Trespin forms SDS-stable, DTT-stable, and
thermostable proteinase complexes with different specificity than
bomapin. A and B, full-length FLAG-tagged
trespin (A and B) or FLAG-tagged bomapin
(B) was in vitro transcribed and translated from
pcDNA3-FLAG-trespin using a coupled TnT® kit with T7 RNA
polymerase. 20 pmol of indicated proteinase, IVTT product, and
Tris-buffered saline (volume to 15 µl) were incubated at 37 °C for
15 min. In vitro translation from pcDNA3 empty vector
was used as a control (controlIVTT). Samples were
heated to 100 °C for 5 min in the presence of 2% SDS and 100 mM DTT. Proteins were resolved in a 4-12% NuPAGE gel with
1× MOPS buffer and transferred to nitrocellulose. Nitrocellulose was
exposed to a phosphorscreen for 72 h. complex1
and complex2, trespin and bomapin complexes,
respectively. Analyses are representative of three independent
experiments.
|
|
Although the tissue expression patterns and cellular localization of
trespin and bomapin are different, we wanted to compare the proteinase
specificity of these serpins to further substantiate that these
proteins are not homologues. As mentioned above, trespin forms
complexes with elastase and plasmin; data from Riewald and Schleef (42)
show that bomapin complexes with thrombin and weakly with trypsin. To
confirm the reported bomapin results and directly compare the
proteinase specificity of trespin with bomapin, we performed a parallel
proteinase binding survey. Bomapin formed SDS-stable, DTT-stable, and
thermostable complexes with thrombin and trypsin, as expected, with no
detectable binding to elastase and plasmin, unlike trespin (Fig.
6B). These results support the notion that bomapin and
trespin are functionally different proteins.
We next characterized the dose dependence of the trespin interactions.
Plasmin demonstrated a classical dose-response profile with
complex formation (Fig. 7A)
detectable at 1 pmol of plasmin, increasing linearly (data not shown)
up to 100 pmol of plasmin. At the highest mass of plasmin (100 pmol),
~100% of trespinIVTT was complexed at near 1:1
stoichiometry.
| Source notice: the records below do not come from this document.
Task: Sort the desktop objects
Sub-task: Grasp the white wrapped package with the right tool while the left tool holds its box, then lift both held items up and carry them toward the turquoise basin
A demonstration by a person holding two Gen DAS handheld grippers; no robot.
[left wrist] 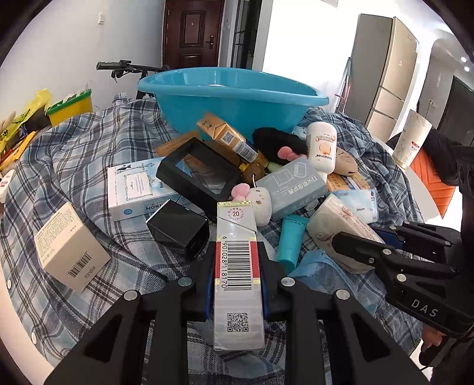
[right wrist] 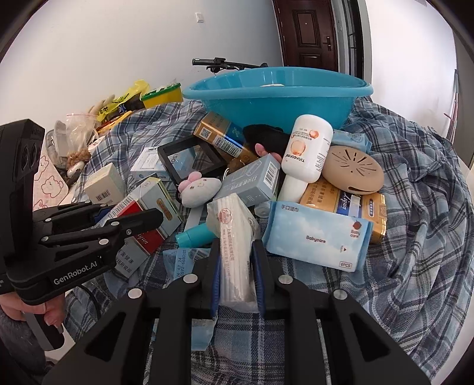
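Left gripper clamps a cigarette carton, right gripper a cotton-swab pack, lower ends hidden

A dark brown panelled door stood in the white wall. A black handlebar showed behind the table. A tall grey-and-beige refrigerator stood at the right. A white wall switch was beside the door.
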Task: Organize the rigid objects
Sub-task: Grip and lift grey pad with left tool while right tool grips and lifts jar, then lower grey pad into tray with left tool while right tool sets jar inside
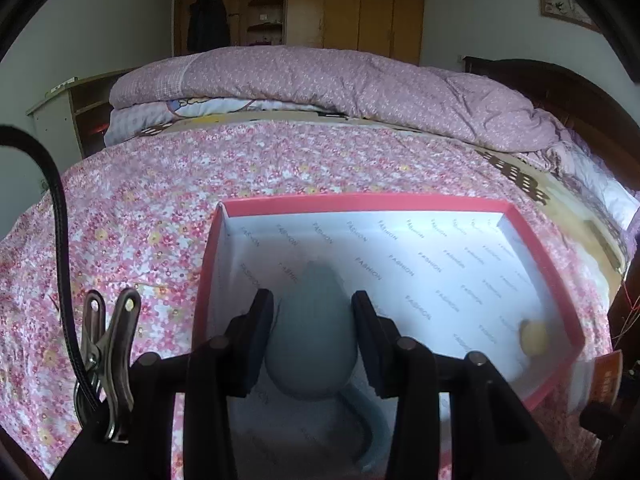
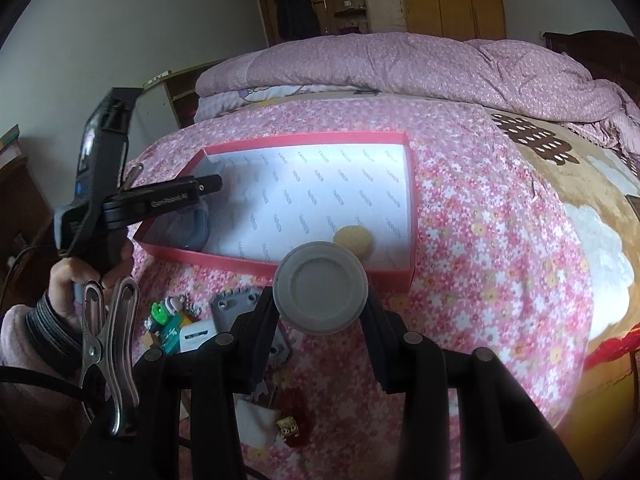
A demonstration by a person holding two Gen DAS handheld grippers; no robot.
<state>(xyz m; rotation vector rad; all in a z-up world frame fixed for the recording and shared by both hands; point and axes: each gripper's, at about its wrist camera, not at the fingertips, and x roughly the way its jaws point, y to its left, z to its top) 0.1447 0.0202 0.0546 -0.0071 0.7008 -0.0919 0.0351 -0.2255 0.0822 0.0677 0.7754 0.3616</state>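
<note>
We have the left claw [image 1: 313, 322] clamped on a blue-grey egg-shaped object with a curling tail [image 1: 314, 336], its pads pressing both flanks, and we hold it inside the shallow red cardboard box lined with white printed paper [image 1: 360, 200], near the left wall. That places it low over the lining, so it can probably be let go there without rolling far. Ahead and to the right of that claw, near the box's right wall, sits a small pale yellow round disc [image 1: 533, 338]; we judge it already sorted, with clear lining between it and our load.

Our right claw [image 2: 320, 300] grips a grey round disc with a raised rim [image 2: 321, 286] by its edges, flat face toward the camera, held just outside the box's near wall, seemingly waiting its turn while the left finishes. Below and to the left of it, on the pink floral bedspread [image 2: 500, 240], lie a grey toothed plastic piece [image 2: 236, 306] and some small green and white toys [image 2: 172, 320], presumably next to be gathered.
</note>
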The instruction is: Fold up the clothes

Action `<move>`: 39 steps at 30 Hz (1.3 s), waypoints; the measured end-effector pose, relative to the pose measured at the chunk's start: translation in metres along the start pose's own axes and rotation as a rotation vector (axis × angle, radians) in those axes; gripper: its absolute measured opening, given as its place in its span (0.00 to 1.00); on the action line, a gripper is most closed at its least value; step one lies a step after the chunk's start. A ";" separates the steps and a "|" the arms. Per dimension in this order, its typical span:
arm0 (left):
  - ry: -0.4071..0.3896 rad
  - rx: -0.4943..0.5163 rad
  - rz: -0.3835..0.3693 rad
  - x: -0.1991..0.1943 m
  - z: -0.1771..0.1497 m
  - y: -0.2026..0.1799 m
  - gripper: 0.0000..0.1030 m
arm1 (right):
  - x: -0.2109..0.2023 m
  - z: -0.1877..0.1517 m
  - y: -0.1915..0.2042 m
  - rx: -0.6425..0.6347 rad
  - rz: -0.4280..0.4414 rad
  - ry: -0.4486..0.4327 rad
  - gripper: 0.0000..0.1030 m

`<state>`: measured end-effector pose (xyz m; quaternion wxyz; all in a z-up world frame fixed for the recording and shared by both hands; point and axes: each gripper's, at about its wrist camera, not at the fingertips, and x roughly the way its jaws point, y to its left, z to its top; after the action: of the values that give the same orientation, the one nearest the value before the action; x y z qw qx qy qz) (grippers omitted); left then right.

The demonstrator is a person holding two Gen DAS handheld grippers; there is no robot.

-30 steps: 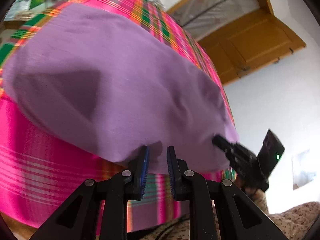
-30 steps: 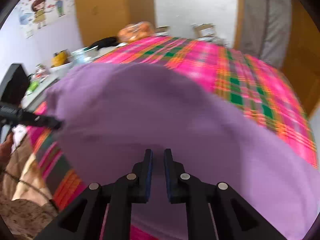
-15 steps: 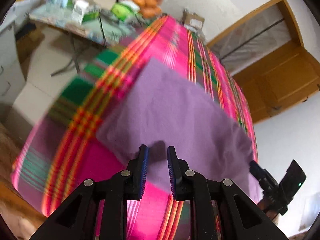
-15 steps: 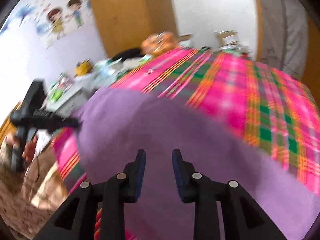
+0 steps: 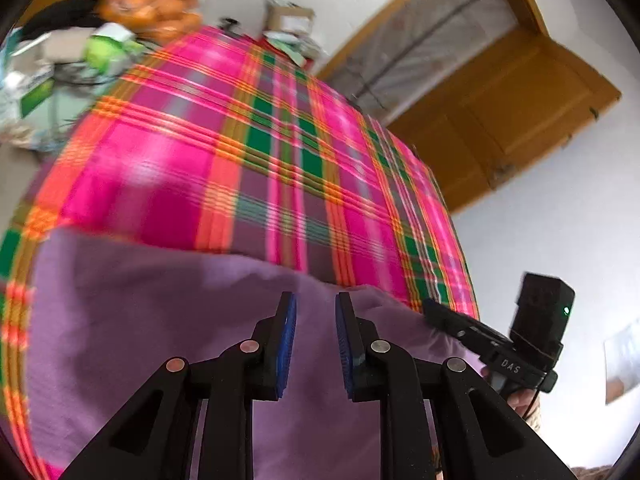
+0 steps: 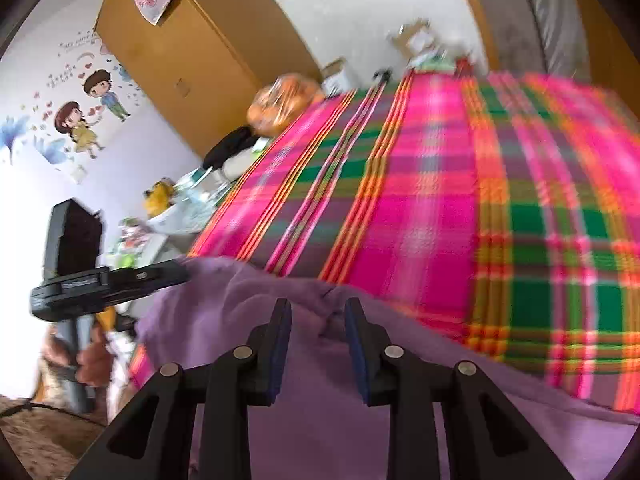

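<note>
The purple cloth (image 5: 152, 320) lies at the near edge of the plaid bedspread (image 5: 248, 152), looks light and limp, best pinched at its rumpled far edge; left gripper (image 5: 314, 340) and right gripper (image 6: 318, 344) hover over it, parted, holding nothing.

Left gripper (image 5: 316, 334), jaws apart, over purple cloth (image 5: 120, 320) on plaid cover (image 5: 240, 152).
</note>
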<state>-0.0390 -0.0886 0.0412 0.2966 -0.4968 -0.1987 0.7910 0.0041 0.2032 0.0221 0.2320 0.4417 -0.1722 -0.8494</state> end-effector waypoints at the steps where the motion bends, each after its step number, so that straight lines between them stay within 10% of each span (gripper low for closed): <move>1: 0.013 0.007 -0.002 0.006 0.002 -0.003 0.20 | 0.003 -0.001 -0.001 0.008 0.016 0.015 0.28; 19: 0.129 0.054 0.005 0.055 0.007 -0.026 0.20 | 0.018 -0.042 0.022 -0.043 0.130 0.147 0.24; 29: 0.148 0.025 0.032 0.060 0.000 -0.015 0.20 | 0.007 -0.019 0.007 0.005 0.075 0.067 0.26; 39: 0.143 0.009 0.035 0.057 0.001 -0.010 0.20 | 0.050 -0.002 -0.008 0.090 0.144 0.173 0.33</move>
<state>-0.0556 -0.0426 0.0096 0.2984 -0.5541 -0.1650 0.7594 -0.0206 0.1822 -0.0162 0.2861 0.5099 -0.2207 -0.7806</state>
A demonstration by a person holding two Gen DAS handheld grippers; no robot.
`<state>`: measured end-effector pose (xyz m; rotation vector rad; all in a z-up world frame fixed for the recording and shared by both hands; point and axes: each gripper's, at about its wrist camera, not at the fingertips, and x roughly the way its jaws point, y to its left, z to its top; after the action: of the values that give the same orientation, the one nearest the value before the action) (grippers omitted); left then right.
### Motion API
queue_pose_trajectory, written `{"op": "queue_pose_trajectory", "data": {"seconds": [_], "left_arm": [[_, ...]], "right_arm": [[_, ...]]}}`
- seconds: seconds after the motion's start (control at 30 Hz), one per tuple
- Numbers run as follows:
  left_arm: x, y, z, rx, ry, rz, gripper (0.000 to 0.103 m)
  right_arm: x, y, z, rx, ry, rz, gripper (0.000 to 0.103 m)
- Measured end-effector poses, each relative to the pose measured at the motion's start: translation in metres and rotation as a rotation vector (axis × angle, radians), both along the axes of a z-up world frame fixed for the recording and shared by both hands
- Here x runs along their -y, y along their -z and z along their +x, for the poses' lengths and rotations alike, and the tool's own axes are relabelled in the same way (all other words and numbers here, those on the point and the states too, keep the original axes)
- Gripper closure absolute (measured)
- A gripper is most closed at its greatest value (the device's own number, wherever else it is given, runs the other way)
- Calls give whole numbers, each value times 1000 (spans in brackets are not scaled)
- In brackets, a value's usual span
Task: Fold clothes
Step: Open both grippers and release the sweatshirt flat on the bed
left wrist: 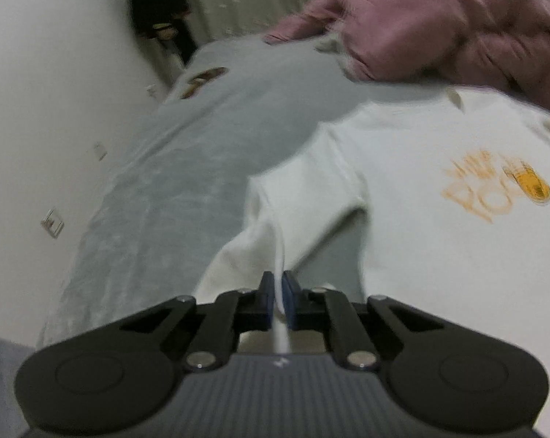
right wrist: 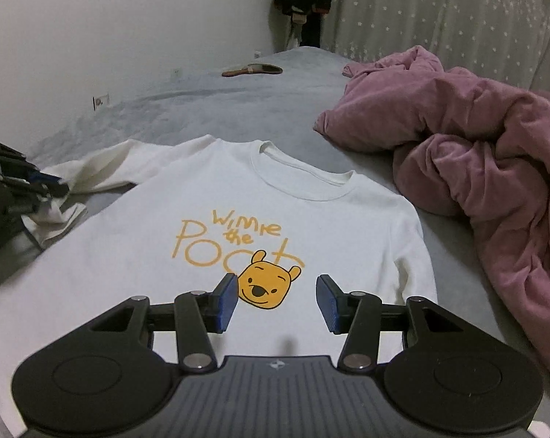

Also, it appears that trespinIVTT may
serve as a plasmin cleavage substrate in the presence of high plasmin
activity, which may occur before or after complex formation. In
contrast, elastase did not exhibit a classical dose-response inhibition
profile (Fig 7B), with the majority of complex formation detectable at 20 pmol of elastase and little to zero detectable complex
formation at <20 pmol elastase. Even so, the majority of
trespinIVTT was cleaved at 100 pmol of elastase (with
minimal complex observed), suggesting that it preferentially serves as
an elastase substrate.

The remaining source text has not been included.